Documentation ¶
Overview ¶
Package cloudpath provides utility routines for working with paths across both local and distributed storage systems. The set of schemes supported can be extended by providing additional implementations of the Matcher function. A cloudpath encodes two types of information:
- the path name itself which can be used to access the data it names.
- metadata about the where that filename is hosted.
For example, s3://my-bucket/a/b, contains the path '/my-bucket/a/b' as well the indication that this path is hosted on S3. Most cloud storage systems either use URI formats natively or support their use. Both AWS S3 and Google Cloud Storage support URLs: eg. storage.cloud.google.com/bucket/obj.
cloudpath provides operations for extracting both metadata and the path component, and operations for working with the extracted path directly.

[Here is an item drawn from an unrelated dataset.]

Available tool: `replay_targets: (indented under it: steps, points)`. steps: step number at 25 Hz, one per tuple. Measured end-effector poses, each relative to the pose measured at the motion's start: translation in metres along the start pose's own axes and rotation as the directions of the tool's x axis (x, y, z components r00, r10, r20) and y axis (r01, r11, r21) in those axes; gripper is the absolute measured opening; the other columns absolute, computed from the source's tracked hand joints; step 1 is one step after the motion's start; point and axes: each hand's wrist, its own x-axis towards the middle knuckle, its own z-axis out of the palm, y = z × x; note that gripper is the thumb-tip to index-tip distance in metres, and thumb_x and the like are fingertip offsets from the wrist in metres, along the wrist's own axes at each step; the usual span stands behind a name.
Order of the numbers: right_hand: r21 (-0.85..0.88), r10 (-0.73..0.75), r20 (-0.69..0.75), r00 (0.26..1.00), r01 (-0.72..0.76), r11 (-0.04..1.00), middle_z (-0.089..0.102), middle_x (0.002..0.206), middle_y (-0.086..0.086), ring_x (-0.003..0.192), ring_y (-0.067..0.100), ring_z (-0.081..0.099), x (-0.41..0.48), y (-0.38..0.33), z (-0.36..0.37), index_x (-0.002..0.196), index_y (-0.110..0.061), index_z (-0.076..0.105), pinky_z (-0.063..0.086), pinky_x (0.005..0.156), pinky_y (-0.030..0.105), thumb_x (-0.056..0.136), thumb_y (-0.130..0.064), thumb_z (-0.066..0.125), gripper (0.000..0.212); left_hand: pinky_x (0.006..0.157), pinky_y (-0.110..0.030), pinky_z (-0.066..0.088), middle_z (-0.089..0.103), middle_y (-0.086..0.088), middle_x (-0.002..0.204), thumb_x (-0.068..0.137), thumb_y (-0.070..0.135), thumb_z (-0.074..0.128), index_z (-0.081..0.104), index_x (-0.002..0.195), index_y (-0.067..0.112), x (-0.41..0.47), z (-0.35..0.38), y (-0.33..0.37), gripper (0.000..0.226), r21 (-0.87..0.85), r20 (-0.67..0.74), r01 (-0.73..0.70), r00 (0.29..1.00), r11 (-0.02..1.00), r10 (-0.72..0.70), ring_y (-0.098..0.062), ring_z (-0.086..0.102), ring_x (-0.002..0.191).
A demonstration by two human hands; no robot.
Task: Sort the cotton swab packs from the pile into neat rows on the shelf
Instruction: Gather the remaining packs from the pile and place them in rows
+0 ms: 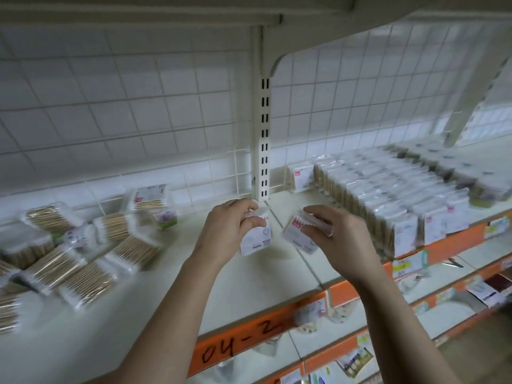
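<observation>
A loose pile of cotton swab packs lies on the left part of the white shelf. On the right, neat rows of upright packs run toward the back. My left hand grips one pack by its top, above the shelf's middle. Beside it, my right hand holds another pack, tilted. The two packs hang close together without touching. The picture is blurred.
A slotted upright post and a wire grid back panel stand behind the shelf. Orange price strips run along the front edges. Lower shelves with other goods show at the bottom right.
</observation>
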Motion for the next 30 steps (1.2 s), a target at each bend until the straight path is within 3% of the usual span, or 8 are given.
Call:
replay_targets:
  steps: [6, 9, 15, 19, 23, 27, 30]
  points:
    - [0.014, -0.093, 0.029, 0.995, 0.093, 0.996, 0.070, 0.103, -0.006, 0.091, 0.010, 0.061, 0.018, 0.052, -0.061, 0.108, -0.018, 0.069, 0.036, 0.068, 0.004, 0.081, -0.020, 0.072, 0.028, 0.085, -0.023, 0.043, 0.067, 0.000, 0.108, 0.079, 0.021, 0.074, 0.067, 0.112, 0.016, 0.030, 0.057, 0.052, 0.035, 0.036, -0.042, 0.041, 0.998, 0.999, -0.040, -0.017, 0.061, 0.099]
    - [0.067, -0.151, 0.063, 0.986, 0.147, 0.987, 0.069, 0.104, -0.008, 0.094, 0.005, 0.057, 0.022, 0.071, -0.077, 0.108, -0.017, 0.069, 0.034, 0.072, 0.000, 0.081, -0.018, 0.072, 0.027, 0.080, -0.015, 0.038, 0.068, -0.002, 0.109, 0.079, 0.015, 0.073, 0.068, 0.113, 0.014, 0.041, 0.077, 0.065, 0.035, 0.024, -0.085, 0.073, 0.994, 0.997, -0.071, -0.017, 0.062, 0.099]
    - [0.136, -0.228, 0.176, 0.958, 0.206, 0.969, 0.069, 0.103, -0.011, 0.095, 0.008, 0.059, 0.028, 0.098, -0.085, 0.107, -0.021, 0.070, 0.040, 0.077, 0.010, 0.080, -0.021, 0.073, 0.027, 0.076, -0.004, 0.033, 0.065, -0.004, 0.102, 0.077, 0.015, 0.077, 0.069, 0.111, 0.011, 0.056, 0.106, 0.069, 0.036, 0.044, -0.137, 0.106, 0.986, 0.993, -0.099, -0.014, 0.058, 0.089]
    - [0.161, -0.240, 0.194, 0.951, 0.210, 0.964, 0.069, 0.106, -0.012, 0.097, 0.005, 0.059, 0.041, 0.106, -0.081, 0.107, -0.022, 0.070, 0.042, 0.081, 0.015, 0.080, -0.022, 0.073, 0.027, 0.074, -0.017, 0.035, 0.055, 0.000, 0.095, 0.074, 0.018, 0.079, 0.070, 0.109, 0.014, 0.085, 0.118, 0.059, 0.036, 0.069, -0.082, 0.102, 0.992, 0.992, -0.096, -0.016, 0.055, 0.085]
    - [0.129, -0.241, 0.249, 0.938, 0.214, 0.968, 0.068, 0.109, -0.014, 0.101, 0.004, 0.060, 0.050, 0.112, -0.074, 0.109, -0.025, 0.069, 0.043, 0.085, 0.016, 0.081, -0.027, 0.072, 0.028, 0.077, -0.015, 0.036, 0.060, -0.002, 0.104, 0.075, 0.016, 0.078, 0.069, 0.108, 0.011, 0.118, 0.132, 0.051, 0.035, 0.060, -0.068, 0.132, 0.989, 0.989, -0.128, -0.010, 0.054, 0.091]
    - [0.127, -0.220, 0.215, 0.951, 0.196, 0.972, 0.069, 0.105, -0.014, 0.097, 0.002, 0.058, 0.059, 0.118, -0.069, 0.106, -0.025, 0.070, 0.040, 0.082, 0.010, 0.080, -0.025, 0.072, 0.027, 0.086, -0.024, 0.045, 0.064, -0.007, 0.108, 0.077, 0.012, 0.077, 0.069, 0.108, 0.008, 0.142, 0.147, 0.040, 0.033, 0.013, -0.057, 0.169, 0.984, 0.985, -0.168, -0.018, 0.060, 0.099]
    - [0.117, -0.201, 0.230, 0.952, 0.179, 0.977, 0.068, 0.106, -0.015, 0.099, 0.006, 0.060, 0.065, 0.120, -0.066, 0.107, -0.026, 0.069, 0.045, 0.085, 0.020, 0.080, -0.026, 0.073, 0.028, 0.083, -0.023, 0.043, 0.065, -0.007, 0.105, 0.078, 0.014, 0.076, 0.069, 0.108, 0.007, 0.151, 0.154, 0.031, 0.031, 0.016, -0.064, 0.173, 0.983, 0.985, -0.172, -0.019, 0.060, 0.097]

A common usage is to determine the 'scheme' (eg. s3, windows, unix etc) of a filename and to then operate on it appropriately. cloudpath represents a 'path' as a slice of strings to simplify often performed operations such as finding common prefixes, suffixes that are aware of the structure of the path. For example it should be possible to easily determine that s3://bucket/a/b is a prefix of https://s3.us-west-2.amazonaws.com/bucket/a/b/c.
All of the metadata for a path is represented using the Match type.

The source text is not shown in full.